§ **Exercise**
Both the line with "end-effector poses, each" and the line with "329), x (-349" in the records below must appear in the output, along with every line between them, exactly and with nothing added.

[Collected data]

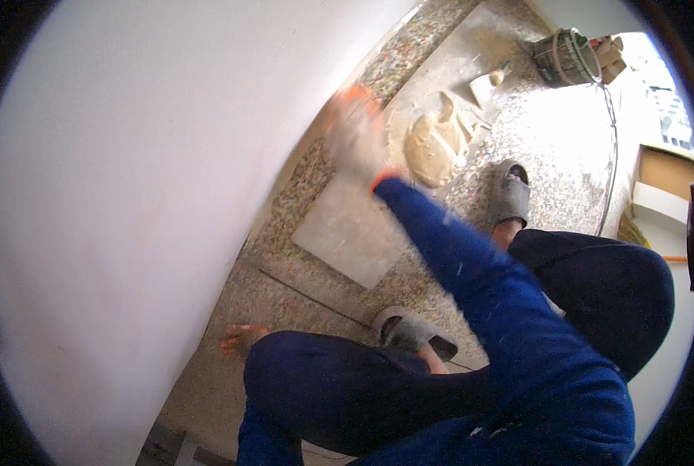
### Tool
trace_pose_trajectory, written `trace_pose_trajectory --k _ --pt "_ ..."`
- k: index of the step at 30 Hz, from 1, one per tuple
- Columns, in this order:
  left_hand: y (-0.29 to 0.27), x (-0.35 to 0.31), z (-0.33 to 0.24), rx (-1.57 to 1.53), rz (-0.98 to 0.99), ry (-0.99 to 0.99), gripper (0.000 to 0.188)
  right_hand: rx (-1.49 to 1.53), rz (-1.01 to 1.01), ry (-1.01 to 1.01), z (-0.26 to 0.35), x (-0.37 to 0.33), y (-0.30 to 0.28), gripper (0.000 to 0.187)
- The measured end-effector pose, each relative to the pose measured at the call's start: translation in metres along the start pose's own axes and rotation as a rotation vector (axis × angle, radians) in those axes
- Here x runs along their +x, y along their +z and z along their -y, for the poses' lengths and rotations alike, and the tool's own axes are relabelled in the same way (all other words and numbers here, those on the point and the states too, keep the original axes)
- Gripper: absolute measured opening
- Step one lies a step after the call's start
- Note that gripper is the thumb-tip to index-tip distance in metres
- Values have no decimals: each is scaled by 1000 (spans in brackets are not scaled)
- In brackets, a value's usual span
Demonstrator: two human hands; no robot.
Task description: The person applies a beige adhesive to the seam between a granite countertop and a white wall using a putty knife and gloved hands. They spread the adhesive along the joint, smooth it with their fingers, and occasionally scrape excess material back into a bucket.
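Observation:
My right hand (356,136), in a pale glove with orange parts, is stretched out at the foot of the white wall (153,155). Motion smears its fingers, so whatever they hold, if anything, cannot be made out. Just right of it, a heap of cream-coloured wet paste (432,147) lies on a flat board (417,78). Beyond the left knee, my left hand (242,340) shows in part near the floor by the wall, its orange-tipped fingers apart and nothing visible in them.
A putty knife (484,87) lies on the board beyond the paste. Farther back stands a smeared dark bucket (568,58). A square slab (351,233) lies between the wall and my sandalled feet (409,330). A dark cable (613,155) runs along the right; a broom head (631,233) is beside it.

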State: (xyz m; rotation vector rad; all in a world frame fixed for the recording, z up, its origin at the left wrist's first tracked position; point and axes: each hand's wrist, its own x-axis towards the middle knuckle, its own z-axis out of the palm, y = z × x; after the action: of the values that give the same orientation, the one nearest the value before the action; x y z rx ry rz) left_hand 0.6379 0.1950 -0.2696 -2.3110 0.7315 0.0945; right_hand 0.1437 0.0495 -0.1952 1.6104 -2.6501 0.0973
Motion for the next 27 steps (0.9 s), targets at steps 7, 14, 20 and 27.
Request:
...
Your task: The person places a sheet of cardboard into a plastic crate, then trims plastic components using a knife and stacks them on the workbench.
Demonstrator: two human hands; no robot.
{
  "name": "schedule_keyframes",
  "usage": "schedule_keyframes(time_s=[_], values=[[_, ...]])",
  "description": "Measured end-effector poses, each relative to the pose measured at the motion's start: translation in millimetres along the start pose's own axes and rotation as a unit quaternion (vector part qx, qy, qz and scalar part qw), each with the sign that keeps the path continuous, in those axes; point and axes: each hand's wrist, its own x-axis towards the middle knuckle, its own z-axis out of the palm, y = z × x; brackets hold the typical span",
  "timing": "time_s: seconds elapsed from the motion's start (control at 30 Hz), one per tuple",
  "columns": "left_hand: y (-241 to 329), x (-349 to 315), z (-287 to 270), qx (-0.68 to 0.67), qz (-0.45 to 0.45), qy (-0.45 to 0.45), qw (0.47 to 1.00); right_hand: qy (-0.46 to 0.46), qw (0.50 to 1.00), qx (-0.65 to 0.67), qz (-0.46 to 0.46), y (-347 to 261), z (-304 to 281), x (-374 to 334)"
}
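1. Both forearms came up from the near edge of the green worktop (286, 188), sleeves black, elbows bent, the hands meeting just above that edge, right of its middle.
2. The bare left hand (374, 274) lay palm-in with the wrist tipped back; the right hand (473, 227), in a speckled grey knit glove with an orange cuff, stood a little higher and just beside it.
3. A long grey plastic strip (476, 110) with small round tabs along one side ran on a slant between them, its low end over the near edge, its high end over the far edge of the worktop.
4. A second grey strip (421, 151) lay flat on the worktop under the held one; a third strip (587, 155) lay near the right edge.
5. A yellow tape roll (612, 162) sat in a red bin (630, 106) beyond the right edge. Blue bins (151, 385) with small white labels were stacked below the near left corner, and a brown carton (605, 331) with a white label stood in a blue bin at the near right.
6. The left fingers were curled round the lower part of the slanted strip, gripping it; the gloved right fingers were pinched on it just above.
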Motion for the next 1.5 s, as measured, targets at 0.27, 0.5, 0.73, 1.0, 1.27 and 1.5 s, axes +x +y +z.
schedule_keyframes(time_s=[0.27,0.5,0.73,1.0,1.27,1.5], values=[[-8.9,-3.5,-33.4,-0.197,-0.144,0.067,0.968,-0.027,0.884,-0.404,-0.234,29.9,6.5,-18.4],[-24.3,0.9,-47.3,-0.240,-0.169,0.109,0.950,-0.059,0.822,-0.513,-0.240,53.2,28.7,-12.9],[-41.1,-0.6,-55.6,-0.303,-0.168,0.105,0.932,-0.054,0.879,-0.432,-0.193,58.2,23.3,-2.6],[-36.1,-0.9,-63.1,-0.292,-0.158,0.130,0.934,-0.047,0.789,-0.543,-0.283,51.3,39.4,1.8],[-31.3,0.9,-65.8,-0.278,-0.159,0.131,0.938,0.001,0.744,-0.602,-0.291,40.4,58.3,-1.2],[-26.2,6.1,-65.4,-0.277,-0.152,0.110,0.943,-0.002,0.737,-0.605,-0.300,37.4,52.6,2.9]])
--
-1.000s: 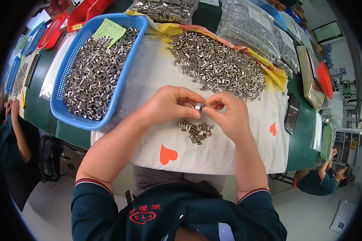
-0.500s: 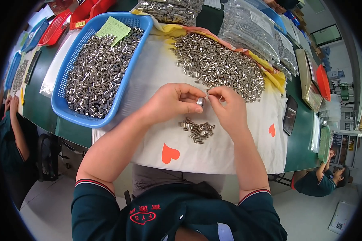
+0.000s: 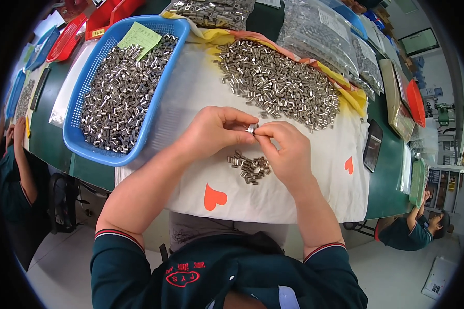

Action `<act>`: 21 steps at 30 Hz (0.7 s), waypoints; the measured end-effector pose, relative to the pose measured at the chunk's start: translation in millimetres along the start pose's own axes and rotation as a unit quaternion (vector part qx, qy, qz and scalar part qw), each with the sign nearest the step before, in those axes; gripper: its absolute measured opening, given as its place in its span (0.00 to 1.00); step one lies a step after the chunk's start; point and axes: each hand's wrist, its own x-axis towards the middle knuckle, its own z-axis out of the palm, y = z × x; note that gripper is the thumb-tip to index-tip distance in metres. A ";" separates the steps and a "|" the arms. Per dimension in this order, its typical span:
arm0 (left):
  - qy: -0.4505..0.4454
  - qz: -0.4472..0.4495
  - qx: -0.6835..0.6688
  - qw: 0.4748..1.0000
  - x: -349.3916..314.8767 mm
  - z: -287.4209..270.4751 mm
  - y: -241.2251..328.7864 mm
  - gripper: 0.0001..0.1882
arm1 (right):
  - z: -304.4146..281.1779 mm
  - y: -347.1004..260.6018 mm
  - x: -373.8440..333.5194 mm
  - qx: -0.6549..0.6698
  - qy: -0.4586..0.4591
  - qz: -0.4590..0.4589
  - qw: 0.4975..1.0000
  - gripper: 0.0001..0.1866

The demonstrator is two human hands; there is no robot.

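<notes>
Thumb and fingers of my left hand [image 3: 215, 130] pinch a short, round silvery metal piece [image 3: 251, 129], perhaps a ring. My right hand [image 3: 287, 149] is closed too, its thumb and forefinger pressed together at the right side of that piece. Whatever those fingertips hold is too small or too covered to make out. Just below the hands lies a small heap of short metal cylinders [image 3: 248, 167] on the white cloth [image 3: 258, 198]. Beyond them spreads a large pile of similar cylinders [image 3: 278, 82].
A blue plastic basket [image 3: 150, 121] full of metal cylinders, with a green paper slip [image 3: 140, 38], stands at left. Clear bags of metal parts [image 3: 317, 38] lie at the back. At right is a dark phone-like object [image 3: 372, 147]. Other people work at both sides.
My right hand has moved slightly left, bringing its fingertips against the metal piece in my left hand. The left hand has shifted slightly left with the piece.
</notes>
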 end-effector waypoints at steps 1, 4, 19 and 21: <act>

§ **The completed task**
  "description": "Measured end-effector poses, each relative to the pose measured at the motion's start: translation in millimetres along the start pose's own axes and rotation as a unit quaternion (vector part qx, qy, qz and scalar part qw), each with the sign that keeps the path continuous, in those axes; point and axes: each hand's wrist, its own x-axis towards the middle knuckle, its own z-axis out of the palm, y = z × x; brackets hold the typical span",
  "timing": "time_s: seconds elapsed from the motion's start (control at 30 Hz), one per tuple",
  "columns": "left_hand: y (-241 to 329), x (-349 to 315), z (-287 to 270), qx (-0.68 to 0.67), qz (-0.45 to 0.45), qy (-0.45 to 0.45), qw (0.47 to 1.00); right_hand: qy (-0.46 to 0.46), qw (0.50 to 1.00), qx (-0.65 to 0.67), qz (-0.46 to 0.46), y (-347 to 261), z (-304 to 281), x (-374 to 334)"

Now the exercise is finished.